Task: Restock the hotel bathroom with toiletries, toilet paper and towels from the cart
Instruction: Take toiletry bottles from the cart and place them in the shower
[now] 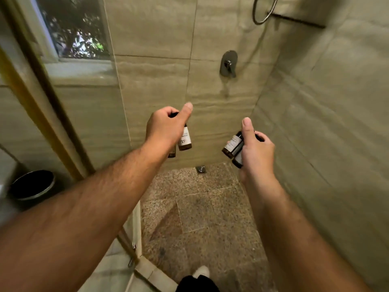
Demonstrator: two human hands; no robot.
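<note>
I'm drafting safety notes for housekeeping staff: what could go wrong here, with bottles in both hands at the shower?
1. The left hand grips two small bottles by their tops; one might slip and hit the stone floor.
2. The right hand holds another pair of bottles, so neither hand is free to catch a drop or steady the person.

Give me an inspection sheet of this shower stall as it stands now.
Surface: speckled shower floor, with a chrome fitting at the foot of the back wall.
Job's things: left bottles, two small brown labelled ones; right bottles, two more.
Clutter: nothing seen.
Hands: left hand grips its pair; right hand grips its pair.
Cables: nothing seen.
Surroundings: tiled walls, mixer valve, window, black bin at far left.
</note>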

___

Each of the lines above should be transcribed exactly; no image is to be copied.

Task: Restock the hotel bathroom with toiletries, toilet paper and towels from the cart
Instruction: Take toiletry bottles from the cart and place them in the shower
[now] 
Demonstrator: two human hands; no robot.
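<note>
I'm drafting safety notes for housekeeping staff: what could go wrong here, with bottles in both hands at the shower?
1. The left hand grips two small bottles by their tops; one might slip and hit the stone floor.
2. The right hand holds another pair of bottles, so neither hand is free to catch a drop or steady the person.

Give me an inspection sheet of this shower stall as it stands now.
Surface: speckled shower floor, with a chrome fitting at the foot of the back wall.
Job's things: left bottles, two small brown labelled ones; right bottles, two more.
Clutter: nothing seen.
Hands: left hand grips its pair; right hand grips its pair.
Cables: nothing seen.
Surroundings: tiled walls, mixer valve, window, black bin at far left.
</note>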

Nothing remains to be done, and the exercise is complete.